Transcribe, word for word and without additions, each line below from the one containing "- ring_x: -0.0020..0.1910" through the one containing "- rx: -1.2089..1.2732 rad", both ends included.

________________

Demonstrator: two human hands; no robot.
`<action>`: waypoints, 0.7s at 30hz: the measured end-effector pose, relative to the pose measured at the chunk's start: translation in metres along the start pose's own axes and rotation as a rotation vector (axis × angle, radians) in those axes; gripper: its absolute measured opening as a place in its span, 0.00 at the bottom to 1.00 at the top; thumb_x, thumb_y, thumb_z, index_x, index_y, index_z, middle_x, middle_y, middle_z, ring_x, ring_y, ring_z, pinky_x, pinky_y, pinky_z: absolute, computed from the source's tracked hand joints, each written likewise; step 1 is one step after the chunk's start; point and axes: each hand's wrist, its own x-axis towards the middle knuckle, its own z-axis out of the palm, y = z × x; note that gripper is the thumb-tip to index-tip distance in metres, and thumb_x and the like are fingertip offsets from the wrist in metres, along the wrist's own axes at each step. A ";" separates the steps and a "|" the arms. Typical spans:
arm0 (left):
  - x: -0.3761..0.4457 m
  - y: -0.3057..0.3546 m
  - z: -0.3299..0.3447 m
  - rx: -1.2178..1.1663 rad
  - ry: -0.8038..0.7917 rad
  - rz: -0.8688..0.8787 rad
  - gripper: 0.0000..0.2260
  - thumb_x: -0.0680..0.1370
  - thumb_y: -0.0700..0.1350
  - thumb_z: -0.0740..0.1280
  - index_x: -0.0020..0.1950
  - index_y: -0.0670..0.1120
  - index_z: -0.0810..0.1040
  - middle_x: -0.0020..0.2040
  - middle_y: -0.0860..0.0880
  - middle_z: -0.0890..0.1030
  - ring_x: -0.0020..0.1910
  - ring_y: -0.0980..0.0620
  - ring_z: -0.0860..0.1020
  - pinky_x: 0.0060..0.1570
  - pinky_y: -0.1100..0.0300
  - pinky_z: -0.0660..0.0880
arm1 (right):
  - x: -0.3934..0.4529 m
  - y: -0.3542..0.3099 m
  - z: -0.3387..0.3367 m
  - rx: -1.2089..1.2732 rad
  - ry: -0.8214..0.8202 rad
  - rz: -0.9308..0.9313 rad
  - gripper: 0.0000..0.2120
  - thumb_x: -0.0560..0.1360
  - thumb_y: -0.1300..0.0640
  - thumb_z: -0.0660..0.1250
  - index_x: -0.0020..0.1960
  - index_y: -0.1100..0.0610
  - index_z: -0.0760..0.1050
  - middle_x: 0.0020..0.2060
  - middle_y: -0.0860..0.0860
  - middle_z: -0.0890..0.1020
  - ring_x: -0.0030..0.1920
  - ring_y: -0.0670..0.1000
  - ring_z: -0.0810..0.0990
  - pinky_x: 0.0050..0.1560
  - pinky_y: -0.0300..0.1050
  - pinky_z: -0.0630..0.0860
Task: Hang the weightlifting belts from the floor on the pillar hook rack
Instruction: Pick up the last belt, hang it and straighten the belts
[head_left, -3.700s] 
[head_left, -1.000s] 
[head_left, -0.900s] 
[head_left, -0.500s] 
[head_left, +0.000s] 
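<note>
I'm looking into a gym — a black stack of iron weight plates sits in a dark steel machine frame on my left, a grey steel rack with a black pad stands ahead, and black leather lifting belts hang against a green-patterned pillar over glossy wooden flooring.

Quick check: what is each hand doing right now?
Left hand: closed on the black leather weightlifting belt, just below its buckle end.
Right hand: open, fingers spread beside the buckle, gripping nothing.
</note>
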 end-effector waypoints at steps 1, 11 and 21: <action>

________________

> **Exercise response**:
  - ring_x: -0.0020..0.1910
  - ring_y: -0.0980..0.0620
  - ring_z: -0.0860..0.1020
  - pinky_x: 0.0060..0.1570
  - pinky_y: -0.1100..0.0300
  - pinky_z: -0.0660..0.0880
arm1 (right):
  - x: -0.3934..0.4529 m
  - y: -0.3542..0.3099 m
  - z: -0.3387..0.3367 m
  - rx: -1.2089..1.2732 rad

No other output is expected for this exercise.